Monthly Archives: September 2011 - Page 3

Around the Web; 9/11 Remembrance and Brain Injury Recovery Edition

As we approach the 10th anniversary of the September 11 terrorist attacks, it may be worth remembering that of the 2,998 killed in New York City, 403 were first responders, including 343 firefighters and 60 police. One was a priest. It is in the nature of life that those who risk themselves for others, who give and love the most, often suffer the most. Let us honor their generosity and their spirit.

[1] Interesting posts this week: Mark Sisson has an interesting discussion of GERD / acid reflux. We’ll have a few posts coming up on acid reflux as well – at least one by me, and several by a guest blogger who some of you know as “Valtsu.”

Alcohol was part of the Paleolithic diet: Drunk Swedish elk found in apple tree near Gothenburg.

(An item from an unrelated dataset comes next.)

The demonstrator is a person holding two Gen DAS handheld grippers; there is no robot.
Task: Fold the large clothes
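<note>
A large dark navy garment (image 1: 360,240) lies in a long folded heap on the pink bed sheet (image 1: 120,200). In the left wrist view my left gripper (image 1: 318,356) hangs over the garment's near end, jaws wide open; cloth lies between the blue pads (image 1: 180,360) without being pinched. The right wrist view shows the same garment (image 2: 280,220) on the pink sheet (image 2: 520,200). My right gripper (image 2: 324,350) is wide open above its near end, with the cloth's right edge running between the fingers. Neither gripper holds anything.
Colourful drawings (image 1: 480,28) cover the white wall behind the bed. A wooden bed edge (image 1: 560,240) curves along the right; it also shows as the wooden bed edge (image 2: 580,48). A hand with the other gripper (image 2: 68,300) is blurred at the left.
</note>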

Apropos recent discussions of the influence of food reward on addictive eating, Paul Whiteley points to research suggesting that drugs of abuse exploit the same pathways as our natural hunger for salt.

Newell Wright explains why Gary Taubes has much to be proud of.

Beth Mazur explains why she eats moderate carbs for weight loss; and proclaims herself 95% compliant with the Perfect Health Diet.

Beth’s not the only one: Chowstalker is evolving toward the PHD. Patty writes, “since loosening up a bit with the “safe starches”, my energy level has been higher and my weight is inching down a bit.”

I liked Cate Shanahan’s Deep Nutrition a lot, but its argument that pre-natal maternal nutrition has a big impact on children’s looks is controversial. For some, Deep Nutrition is a horror book:

ok, so deep nut is now giving me nightmares. i woke up from one this morning in which my second born was super ugly and i was ashamed to take him in public. every time i did, all these ugly grown ups with patchy hair and skin infections and missing limbs would coo over him in grguly voices and tell me that he reminded them of themselves when they were babies.

Melissa McEwen observes that Paleolithic moms were often well nourished, and yet “Paleolithic people have traits … many of us no longer consider beautiful … such as brow ridges.” Hey – are you calling my Neanderthal ancestors ugly?

Elsewhere, Melissa reports that postpartum depression was “quite rare” in traditional societies. Alas, depression is quite common in New York City, and Melissa is leaving. She has our best wishes; may this move be a step forward, in all respects.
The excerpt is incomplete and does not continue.